» **YOUR INSTRUCTIONS**
Copy every line from the material below that holds "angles".

──────── DATA TO PROCESS

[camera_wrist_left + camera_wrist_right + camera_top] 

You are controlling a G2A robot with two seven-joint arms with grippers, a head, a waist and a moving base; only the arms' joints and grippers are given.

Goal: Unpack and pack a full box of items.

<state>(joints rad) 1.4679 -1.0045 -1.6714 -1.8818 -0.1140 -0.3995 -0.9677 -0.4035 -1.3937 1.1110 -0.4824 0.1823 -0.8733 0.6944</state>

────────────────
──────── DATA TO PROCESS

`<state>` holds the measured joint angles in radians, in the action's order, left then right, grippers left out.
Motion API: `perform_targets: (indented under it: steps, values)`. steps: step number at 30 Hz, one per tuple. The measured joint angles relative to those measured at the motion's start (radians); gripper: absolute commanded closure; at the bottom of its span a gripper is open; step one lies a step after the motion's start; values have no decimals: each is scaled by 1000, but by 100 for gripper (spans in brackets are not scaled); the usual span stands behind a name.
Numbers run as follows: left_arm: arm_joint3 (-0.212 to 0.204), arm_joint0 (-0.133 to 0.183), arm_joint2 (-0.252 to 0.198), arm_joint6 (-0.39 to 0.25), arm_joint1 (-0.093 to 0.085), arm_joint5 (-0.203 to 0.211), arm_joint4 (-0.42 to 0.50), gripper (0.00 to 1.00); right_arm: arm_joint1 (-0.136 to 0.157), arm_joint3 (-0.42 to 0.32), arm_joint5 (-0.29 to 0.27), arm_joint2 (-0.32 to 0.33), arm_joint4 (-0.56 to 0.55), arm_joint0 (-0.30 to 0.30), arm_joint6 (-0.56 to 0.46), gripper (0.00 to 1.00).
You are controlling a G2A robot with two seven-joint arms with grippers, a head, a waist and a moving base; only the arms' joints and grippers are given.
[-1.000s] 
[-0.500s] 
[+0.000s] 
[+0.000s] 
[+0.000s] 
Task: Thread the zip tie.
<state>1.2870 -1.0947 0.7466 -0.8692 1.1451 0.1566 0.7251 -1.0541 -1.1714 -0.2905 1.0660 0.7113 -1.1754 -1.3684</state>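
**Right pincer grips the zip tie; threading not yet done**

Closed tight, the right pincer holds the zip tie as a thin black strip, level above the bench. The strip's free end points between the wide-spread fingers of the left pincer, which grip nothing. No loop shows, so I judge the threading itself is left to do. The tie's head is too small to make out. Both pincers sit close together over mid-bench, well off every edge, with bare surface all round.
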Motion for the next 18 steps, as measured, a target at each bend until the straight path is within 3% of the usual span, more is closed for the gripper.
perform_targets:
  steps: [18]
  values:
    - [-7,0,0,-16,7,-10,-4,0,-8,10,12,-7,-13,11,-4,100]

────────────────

» **ANSWER FOR THIS EXERCISE**
`<state>` holds the measured joint angles in radians, in the action's order, left then right, grippers left out.
Motion API: `perform_targets: (indented under it: steps, values)`. steps: step number at 30 Hz, one per tuple. The measured joint angles relative to those measured at the motion's start (radians); gripper: absolute commanded closure; at the bottom of its span a gripper is open; step one lies a step after the motion's start; values have no decimals: each is scaled by 1000, but by 100 for gripper (spans in brackets are not scaled); the usual span stands behind a name.

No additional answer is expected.